RocketMQ implements transactional messaging with three phases: send a prepared message, execute the local transaction, then send a commit/abort based on the transaction outcome.

// Prepare phase
TransactionMQProducer producer = new TransactionMQProducer("groupName");
producer.setTransactionCheckListener(new TransactionCheckListenerImpl());
producer.start();
Message msg = new Message("TopicTransaction", "TagA", "KEY1", "Hello RocketMQ".getBytes());
SendResult result = producer.sendMessageInTransaction(msg, tranExecuter, null);
producer.shutdown();

The TransactionListener decides whether to commit, rollback, or leave the state unknown.

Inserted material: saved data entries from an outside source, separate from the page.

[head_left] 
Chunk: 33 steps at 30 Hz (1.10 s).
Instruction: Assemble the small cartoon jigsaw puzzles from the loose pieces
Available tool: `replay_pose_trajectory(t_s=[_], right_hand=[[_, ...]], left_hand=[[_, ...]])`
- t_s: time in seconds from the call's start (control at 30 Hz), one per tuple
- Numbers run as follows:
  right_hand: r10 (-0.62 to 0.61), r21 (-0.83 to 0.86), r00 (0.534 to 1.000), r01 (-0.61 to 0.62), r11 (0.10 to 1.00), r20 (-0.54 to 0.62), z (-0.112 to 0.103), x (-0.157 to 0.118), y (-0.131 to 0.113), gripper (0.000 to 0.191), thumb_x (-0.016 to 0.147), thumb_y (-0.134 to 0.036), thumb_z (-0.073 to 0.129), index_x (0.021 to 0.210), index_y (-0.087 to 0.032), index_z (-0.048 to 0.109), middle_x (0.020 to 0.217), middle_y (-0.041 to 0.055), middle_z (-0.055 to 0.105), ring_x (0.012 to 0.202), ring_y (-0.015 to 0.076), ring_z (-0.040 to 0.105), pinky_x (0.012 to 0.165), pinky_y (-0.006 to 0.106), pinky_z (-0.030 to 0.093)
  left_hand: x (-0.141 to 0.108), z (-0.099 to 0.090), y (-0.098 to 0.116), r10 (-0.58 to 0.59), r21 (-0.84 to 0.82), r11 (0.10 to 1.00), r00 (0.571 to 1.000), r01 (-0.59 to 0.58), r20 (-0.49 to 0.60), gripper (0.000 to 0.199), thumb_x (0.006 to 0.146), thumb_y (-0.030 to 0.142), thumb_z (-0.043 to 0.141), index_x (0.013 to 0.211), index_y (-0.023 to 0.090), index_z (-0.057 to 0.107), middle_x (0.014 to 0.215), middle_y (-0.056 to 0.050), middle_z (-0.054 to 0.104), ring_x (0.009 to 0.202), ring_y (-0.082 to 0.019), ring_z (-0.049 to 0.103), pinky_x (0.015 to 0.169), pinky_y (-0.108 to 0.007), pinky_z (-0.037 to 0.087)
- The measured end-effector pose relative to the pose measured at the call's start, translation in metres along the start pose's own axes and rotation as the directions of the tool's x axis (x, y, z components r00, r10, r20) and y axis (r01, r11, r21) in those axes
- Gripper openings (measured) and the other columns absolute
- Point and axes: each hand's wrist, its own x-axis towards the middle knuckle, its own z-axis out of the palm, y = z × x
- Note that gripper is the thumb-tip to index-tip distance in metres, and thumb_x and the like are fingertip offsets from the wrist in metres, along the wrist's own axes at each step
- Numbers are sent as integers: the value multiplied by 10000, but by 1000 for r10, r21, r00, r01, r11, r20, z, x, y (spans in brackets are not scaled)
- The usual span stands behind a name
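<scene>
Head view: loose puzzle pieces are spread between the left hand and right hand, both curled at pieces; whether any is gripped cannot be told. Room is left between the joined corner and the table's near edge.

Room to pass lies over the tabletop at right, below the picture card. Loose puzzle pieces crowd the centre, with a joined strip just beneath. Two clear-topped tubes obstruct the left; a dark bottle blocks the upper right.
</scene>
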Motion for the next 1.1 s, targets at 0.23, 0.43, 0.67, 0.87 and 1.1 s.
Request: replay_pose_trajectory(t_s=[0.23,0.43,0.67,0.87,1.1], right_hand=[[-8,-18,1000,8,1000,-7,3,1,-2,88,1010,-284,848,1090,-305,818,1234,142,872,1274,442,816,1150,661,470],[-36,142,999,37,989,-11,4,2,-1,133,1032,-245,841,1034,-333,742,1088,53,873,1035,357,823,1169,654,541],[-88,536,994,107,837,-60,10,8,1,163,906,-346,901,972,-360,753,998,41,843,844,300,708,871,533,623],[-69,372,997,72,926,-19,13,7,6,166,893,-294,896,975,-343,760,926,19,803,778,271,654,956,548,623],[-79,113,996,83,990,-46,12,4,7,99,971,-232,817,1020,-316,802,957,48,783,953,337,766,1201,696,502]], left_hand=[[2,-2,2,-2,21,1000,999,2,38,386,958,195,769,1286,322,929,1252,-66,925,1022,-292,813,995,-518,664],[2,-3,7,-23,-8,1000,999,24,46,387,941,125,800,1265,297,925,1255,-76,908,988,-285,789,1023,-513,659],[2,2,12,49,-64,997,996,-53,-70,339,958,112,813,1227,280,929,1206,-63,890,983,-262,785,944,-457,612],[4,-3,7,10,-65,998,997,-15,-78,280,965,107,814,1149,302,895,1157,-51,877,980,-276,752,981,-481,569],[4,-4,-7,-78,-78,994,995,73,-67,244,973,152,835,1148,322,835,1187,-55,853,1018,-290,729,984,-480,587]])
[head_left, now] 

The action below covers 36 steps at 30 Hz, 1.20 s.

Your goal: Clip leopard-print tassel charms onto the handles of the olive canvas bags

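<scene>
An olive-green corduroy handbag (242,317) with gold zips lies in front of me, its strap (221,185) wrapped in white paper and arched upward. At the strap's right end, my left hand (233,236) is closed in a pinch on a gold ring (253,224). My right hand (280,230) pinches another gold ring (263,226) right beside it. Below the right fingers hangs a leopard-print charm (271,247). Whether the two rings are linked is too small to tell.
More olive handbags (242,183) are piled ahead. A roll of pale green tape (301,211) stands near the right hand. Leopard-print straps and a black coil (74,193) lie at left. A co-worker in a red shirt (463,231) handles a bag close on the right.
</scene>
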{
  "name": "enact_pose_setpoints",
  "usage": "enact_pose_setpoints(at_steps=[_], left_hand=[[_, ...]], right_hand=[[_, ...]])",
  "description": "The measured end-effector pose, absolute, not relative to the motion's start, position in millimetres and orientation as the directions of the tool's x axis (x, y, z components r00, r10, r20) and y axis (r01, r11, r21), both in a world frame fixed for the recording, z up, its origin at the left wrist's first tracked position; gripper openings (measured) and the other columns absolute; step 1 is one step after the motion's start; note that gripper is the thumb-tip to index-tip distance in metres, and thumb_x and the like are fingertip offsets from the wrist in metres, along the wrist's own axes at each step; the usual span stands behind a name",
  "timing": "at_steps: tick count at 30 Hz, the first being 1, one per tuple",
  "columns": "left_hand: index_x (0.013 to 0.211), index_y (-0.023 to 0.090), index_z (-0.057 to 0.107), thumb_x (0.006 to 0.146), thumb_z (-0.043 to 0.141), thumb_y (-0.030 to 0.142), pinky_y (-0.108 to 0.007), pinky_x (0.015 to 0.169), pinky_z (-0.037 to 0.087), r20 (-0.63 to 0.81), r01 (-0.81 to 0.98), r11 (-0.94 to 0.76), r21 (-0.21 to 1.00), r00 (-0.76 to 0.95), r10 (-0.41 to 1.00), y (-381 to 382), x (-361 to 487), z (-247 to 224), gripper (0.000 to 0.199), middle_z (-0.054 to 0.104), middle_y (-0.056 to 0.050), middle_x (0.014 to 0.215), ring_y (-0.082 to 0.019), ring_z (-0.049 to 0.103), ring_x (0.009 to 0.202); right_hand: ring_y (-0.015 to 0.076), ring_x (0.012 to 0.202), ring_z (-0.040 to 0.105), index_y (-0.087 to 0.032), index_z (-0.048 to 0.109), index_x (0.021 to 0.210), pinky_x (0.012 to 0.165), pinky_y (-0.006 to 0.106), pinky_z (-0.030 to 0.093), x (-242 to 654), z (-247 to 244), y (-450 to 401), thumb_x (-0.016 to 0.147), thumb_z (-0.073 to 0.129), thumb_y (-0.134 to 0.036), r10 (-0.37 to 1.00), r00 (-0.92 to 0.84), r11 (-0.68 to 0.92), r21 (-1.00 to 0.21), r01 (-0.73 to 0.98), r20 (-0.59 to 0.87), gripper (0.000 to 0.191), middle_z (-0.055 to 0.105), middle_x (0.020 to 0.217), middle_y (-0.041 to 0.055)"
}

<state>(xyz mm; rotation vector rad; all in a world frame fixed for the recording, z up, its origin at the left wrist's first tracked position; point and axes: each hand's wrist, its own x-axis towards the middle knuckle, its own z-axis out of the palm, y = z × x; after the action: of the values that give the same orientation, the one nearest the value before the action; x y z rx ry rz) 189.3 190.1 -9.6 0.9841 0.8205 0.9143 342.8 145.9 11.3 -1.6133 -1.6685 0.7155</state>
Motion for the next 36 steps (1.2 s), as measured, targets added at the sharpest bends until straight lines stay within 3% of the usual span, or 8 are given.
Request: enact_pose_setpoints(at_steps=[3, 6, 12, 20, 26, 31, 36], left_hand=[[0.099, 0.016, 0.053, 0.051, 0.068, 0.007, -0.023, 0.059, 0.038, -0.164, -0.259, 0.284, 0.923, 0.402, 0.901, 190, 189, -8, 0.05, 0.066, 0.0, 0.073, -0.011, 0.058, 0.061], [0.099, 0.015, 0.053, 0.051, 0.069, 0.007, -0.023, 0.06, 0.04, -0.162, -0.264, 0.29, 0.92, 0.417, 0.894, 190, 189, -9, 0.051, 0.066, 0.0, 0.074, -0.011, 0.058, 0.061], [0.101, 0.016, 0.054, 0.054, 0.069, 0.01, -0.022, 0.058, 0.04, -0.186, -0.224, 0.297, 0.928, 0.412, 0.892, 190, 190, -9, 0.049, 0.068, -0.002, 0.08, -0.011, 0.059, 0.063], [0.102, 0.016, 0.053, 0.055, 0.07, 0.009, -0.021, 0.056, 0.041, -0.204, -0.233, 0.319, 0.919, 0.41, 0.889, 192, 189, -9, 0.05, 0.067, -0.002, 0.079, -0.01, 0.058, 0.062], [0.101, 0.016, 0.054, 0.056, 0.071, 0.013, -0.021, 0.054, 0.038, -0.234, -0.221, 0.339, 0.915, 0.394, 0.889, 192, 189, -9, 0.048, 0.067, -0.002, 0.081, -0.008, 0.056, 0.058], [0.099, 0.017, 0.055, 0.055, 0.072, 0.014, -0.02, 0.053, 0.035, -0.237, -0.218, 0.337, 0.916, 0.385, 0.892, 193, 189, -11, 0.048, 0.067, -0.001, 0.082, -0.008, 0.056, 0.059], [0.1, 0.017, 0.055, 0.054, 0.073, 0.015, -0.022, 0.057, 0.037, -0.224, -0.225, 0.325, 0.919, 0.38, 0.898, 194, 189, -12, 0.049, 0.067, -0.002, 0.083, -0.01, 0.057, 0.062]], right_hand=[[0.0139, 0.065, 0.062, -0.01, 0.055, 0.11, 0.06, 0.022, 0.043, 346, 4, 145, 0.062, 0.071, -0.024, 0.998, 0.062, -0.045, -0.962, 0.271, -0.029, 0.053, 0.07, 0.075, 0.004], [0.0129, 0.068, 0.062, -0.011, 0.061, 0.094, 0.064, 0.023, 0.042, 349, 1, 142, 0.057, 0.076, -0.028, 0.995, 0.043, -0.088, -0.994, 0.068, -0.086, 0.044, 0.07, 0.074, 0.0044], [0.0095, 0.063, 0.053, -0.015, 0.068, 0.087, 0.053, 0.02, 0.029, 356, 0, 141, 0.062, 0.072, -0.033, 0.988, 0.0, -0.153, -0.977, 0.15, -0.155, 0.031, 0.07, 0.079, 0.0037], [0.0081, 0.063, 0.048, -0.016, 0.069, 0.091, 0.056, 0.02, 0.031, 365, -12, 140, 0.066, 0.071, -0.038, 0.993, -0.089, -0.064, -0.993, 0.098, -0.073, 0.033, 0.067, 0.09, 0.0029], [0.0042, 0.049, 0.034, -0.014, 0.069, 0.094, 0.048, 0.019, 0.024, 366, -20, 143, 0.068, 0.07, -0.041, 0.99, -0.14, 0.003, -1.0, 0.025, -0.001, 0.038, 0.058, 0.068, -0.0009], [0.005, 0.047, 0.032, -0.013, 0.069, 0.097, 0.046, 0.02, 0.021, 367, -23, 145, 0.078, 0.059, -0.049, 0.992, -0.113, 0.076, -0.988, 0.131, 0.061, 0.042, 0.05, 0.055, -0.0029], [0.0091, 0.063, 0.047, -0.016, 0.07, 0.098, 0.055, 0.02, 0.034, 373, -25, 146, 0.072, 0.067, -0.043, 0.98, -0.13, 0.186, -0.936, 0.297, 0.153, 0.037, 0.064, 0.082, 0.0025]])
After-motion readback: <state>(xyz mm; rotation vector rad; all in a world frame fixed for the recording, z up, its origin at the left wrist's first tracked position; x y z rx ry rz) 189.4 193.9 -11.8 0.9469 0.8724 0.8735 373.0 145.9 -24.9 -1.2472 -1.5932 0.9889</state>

RocketMQ periodically checks unknown states and invokes the listener to resolve them.

Practical Demo

The article provides a complete demo:

TransactionProducer creates a TransactionMQProducer, registers a TransactionListenerImpl, and sends ten messages.

TransactionListenerImpl implements executeLocalTransaction (simulated business logic) and checkLocalTransaction (used by RocketMQ for unknown states).

Consumer uses DefaultMQPushConsumer with an ordered listener to process committed messages.

Running the demo shows that only one of the four produced messages reaches the consumer because only one transaction was committed.

Ensuring End‑to‑End Consistency

Even with transactional messaging, failures can still leave the system in an inconsistent state. The article proposes a reconciliation topic that records every transaction and its outcome. A downstream accounting service consumes this topic, compares the producer’s debit log with the consumer’s credit log, and triggers compensating actions (e.g., rollback) when mismatches are detected.

Overall, the article demonstrates how to move from naive local transactions to robust distributed transaction patterns using 2PC, message‑queue based eventual consistency, duplicate‑message protection, and reconciliation mechanisms, with concrete RocketMQ code samples.